5 things I wish I had done differently in high school
As I get ready to start my junior year of college, I’ve been reminiscing about the adventures that were a part of my high school experience. I went to an amazing school that definitely played a role in shaping who I am today. The people I met there taught me how to be a good leader, a hard worker and a powerful woman. Although there are so many positives about my experience, there are definitely a few things that I wish I had done differently.
1. I wish I had taken the SAT more seriously
Since middle school, I had dreamed of going to a certain college. I had a perfect plan that would lead me to living a successful life that was everything I had ever wanted. I would go to this school, double major in fashion merchandising and journalism. I would study abroad for a year in London. This plan all came to a grinding halt when I got waitlisted—and then rejected—from the only school I really wanted to go to.
When I contacted the admissions counselor and asked why I hadn’t been accepted, he told me that although my GPA, college essay and letters of recommendation were all good, it was my SAT scores that led them to their decision not to admit me. I felt defeated and crushed. Looking back on it now, there’s no one else to be mad at but myself. Even though I still found a school that I like—and have met some amazing people along the way—there’s still a part of me that wonders what would have happened if I had worked way harder at studying for the SAT.
I’m not one to say that your test scores define you, but the college process can be messy and unfair. What I learned far too late is that you get out what you put in. Although it’s boring, stressful and a burden to do those practice problems and the PSAT, your hard work *will* pay off when you get that acceptance letter to your dream school. Here are some study tips that might help you out.
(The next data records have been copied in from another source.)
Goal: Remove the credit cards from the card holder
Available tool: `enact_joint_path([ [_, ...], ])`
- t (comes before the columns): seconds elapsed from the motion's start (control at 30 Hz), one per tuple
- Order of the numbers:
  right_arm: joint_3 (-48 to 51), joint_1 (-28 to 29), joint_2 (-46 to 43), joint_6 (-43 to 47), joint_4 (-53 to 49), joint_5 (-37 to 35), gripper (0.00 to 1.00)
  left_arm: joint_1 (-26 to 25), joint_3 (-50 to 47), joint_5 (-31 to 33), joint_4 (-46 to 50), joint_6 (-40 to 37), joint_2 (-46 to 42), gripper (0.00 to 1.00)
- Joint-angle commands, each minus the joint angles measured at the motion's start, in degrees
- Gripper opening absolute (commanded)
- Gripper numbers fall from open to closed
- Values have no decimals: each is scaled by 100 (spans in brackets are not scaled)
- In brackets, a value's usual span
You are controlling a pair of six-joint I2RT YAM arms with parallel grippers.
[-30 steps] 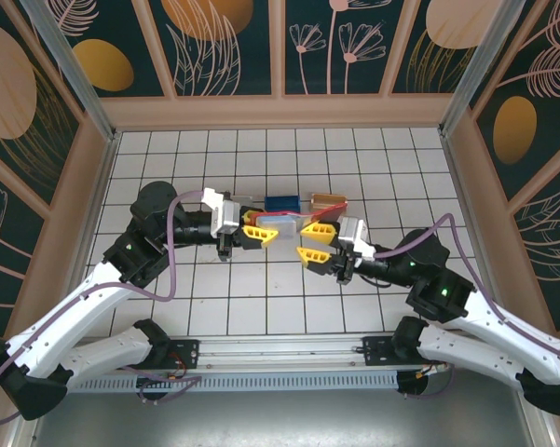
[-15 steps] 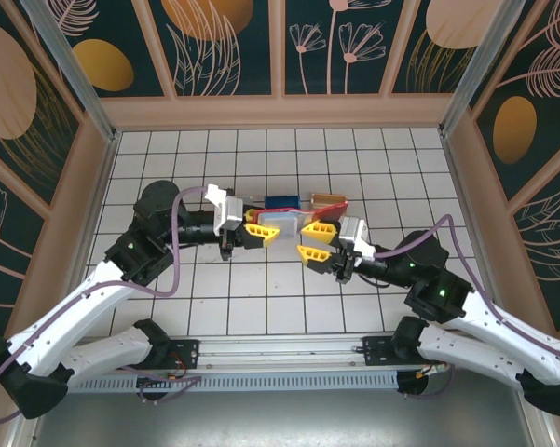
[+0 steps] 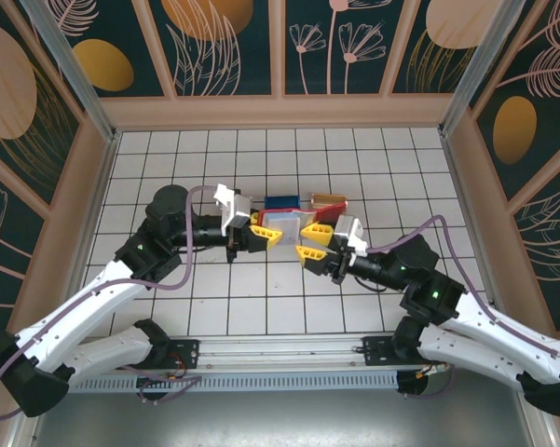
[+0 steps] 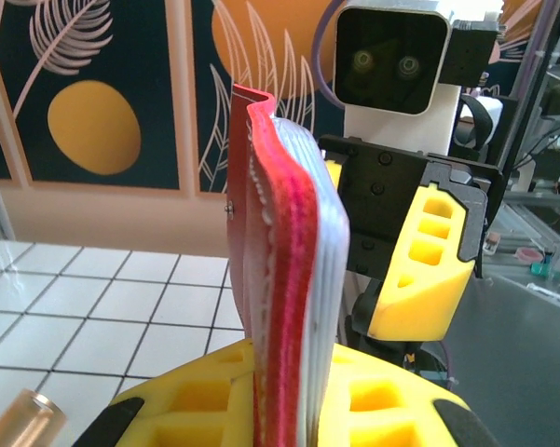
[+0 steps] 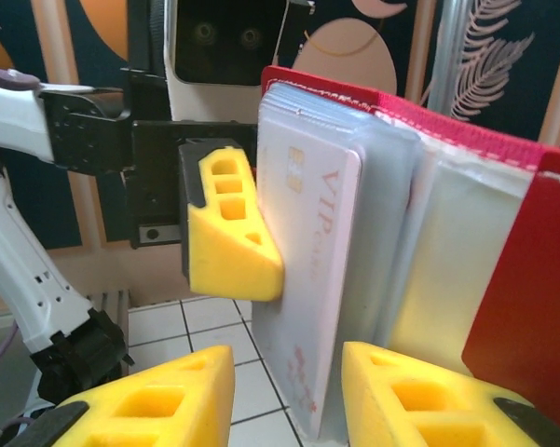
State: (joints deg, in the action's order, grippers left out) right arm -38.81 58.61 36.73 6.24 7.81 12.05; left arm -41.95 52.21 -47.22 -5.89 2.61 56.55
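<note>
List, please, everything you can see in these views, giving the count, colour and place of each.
card holder: one, red with greyish clear pockets, mid-table between the two end effectors.
white card: one, pale with "VIP" print, inside a clear pocket of the card holder.
blue block: one, blue, on the tiles just behind the card holder.
copper block: one, copper-coloured, on the tiles right of the blue block.
table: one, white tiles, walled by dark patterned panels.
left end effector: one, yellow fingers, shut on the card holder.
right end effector: one, yellow fingers, open, astride the white card's pocket.
</note>
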Motion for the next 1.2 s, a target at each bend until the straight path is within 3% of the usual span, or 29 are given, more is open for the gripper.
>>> enact_joint_path([
  [0.0,116,28,-146,-303,234,-397,37,-25,-267,-155,-555,518,-164,0],
  [0.23,234,28,-146,-535,282,43,35,-24,-473,-56,-741,664,-197,0],
  [0.9,163,71,71,-597,273,303,36,-28,-370,-76,-650,653,-180,0],
  [1.17,146,89,131,-580,298,709,28,-32,-340,-107,-620,614,-157,0],
])
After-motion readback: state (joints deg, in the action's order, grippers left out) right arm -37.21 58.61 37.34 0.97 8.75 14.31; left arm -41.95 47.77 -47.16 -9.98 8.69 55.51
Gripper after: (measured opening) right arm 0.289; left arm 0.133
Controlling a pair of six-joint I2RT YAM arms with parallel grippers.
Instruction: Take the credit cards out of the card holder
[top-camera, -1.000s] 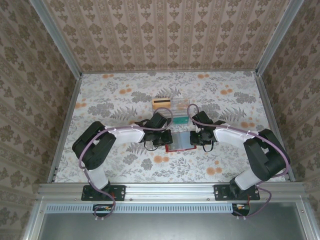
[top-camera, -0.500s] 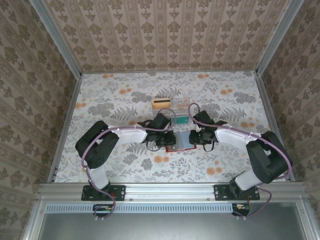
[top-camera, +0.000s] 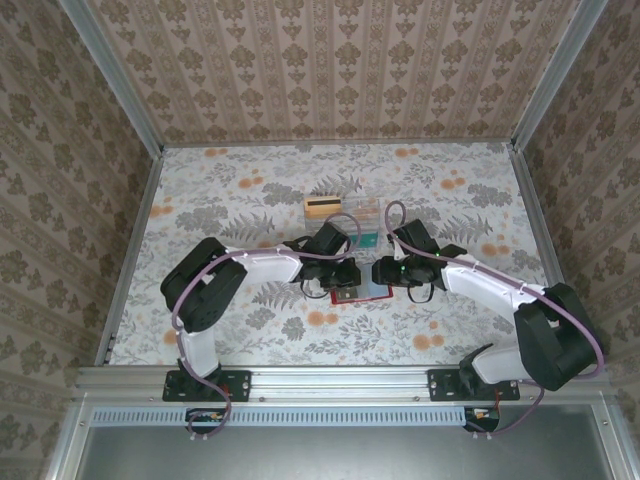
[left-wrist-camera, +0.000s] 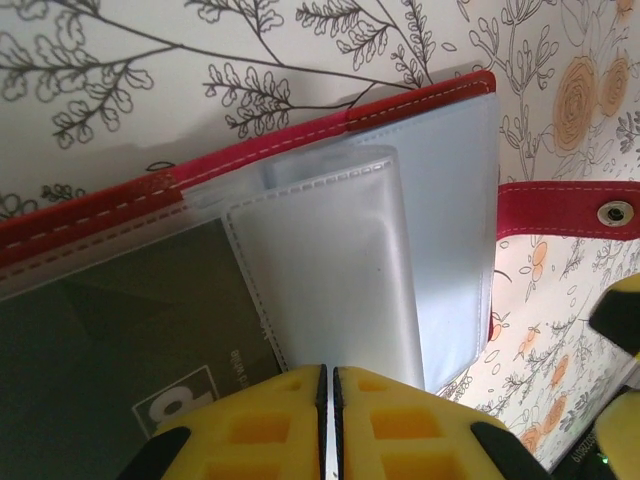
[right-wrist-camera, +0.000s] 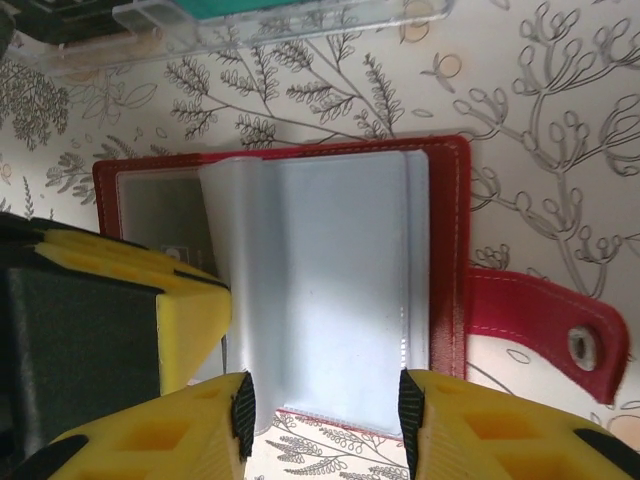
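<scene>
red card holder (right-wrist-camera: 458, 250) lies open and flat on the flowered table (top-camera: 250, 200), directly under both pincers. the right pincer (right-wrist-camera: 325, 420) stands moderately wide, its two yellow fingers (right-wrist-camera: 500, 430) apart, and it holds nothing. the near edge of the holder's right half sits in the gap between them, and the clear sleeve leaves (right-wrist-camera: 340, 280) run away from the fingertips. off the outer side of its right finger the red closing tab (right-wrist-camera: 540, 325) sticks out onto the table, its metal snap (right-wrist-camera: 582, 347) facing up. ahead of this pincer, past the holder's far edge, is a clear plastic tray (right-wrist-camera: 330, 22) with something teal (right-wrist-camera: 270, 6) in it.

the left pincer (left-wrist-camera: 328, 400) is narrow, its yellow pads (left-wrist-camera: 250, 420) pressed almost together with only a thin slit showing. the lower end of one frosted leaf (left-wrist-camera: 330, 280) meets that slit; whether it is pinched there i cannot tell. just left of these fingertips, under a clear pocket, a dark card (left-wrist-camera: 120, 330) with a small white label is tucked inside the holder.

from above, the two pincers face each other across the holder, close together. a tan card with a dark stripe (top-camera: 322, 207) lies flat on the table beyond the left pincer, apart from the holder and just beside the tray.
</scene>
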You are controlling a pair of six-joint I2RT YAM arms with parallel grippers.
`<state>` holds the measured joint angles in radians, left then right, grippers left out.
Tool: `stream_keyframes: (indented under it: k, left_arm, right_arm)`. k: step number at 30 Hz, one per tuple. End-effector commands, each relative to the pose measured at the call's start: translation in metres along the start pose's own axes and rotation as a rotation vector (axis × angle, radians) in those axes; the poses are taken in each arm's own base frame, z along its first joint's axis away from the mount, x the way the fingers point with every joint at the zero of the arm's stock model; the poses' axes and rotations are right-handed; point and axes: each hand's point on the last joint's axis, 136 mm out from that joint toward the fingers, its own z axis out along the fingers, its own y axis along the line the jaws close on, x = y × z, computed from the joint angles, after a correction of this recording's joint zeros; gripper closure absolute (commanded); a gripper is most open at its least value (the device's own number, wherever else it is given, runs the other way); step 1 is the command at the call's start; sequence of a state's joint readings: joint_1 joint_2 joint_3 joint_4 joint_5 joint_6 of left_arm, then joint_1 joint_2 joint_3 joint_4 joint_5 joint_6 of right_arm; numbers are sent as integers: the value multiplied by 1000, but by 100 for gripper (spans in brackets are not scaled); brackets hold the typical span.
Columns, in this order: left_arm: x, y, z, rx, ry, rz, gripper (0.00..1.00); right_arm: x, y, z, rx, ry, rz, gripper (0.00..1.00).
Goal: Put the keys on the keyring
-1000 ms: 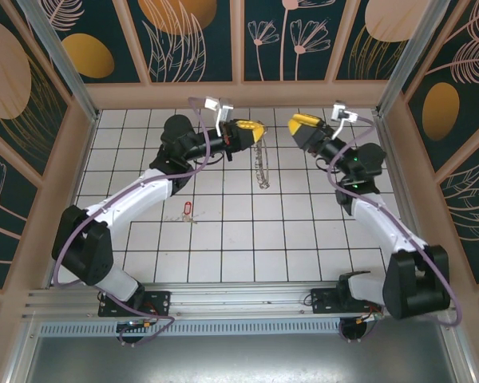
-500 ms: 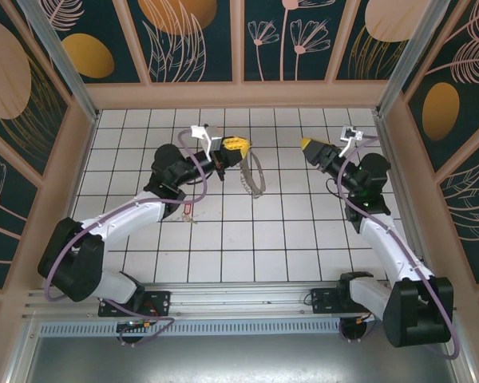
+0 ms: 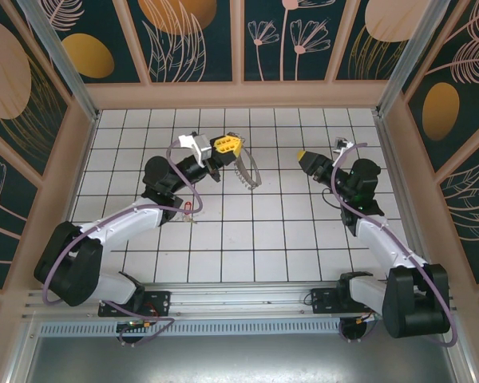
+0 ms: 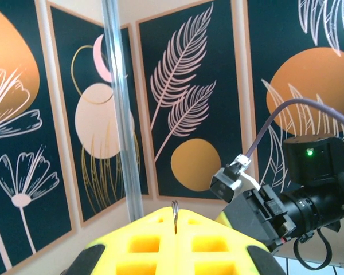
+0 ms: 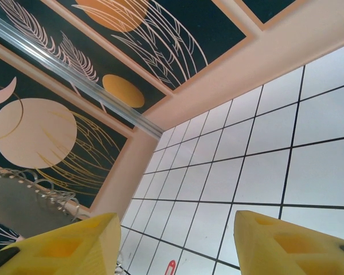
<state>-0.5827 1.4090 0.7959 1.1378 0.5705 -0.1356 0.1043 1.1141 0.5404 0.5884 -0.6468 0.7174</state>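
While aloft, left claw (image 3: 228,146) seemingly grips keyring (image 3: 248,170)

the surface (image 3: 263,231) is white tile ruled with dark grid lines. the walls (image 3: 199,40) are dark teal panels framed in peach, patterned with pale pink line-drawn leaves and flowers and orange-gold ovals. the left claw (image 3: 227,145) and right claw (image 3: 303,155) are bright yellow. the keyring (image 3: 243,170) is silvery with a brownish fringe. the key (image 3: 188,209) has a red-pink head. the arms (image 3: 136,215) are white and black, with a purple cable (image 4: 301,102).
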Motion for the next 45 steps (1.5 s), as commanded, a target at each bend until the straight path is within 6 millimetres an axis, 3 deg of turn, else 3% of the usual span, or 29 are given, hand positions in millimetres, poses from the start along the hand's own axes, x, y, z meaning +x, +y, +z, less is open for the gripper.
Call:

2. I wish I hadn't cared what other people thought of me
I went to an all-girls school, which can be a warzone of comparison. Every day, I would see girls with clear skin and perfectly straight hair—and I was so jealous that I didn’t look like them. I was so focused on what these girls thought of me, that I couldn’t immerse myself in academics, sports and clubs. I was so scared of failing or being judged, that I lived my days trying to be like everybody else.
Looking back, I wish I had done things that I had wanted to do. Maybe I would have tried out for the tennis team (even though I’m awful at tennis and don’t know the rules of the game) or auditioned for the school musical—there are so many battles that my insecurities won. If I could give you any piece of advice, it would be to do the things that make you happy, regardless of whether or not you're "a natural." Comparison is the enemy of happiness, which is something I wish I had realized way earlier. Check out these tips to help you stop comparing yourself to others.
3. I wish I had appreciated my family more
During high school I was definitely appreciative of how hard my mom worked to send me to such an amazing school, but there are so many things that she did for me that I never thanked her for.
Being away from home for two years now has made me realize just how much my family has done for me, and how their sacrifices have helped me achieve my goals. Think about how your family helps you out—maybe there's someone who makes your lunch every day, drops you off at school, or leaves work to drop off that *thing* you always forget. I bet they would love to hear an out-of-the-blue, heartfelt "thank you."
4. I wish I had taken advantages of the resources my school provided me with
Your school doesn't just have to be the place where you learn algebra or get feedback on an essay you wrote for English class. It can also be a place that helps you grow as a person.
One thing that I realize looking back is that there were so many people at my school who were invested in helping me—I just had to do my part and seek them out. So, make sure that you ask your guidance counselor about internship opportunities, and that you listen to announcements about everything from peer tutoring to soccer tryouts. If you take advantage of these opportunities now, you'll get to know the real you and you'll be ahead of the curve for college.
5. I wish I had more faith in myself
Through my two years of college, I have started to realize that I am smart and capable of doing well on a test, writing a great essay or getting an A on an oral exam in French. It took me a while to get to that point, because I always seemed to let my anxiety get in the way.
Throughout high school, I let my anxiousness and fear of failing get in the way of succeeding. Although my grades were good, getting to that point came with a lot of stress. I now realize that I could have excelled if only I had gotten over my fear of raising my hand in class…and gone into exams without the idea that I was going to fail…had spoken up in that group presentation instead of staying silent. I have now realized that it is *so* important to believe in yourself and your capabilities. Even if you don’t get an amazing grade on that one test or paper, knowing that you worked hard and put everything you could into it will still make it a rewarding experience.
Although I wish I had done these things differently in high school, these truths have taught me how to be a better student, leader and overall person. I'm also grateful for the mistakes that I have made (I mean it!). Because of these setbacks, I have grown as a student and a young woman. I now work harder in school, raise my hand, participate in classes and step outside of my comfort zone.
I encourage you to learn from my "I wish" list. You only get one shot at high school, so make it count!
What is the first thing you'll do once you step outside of your comfort zone?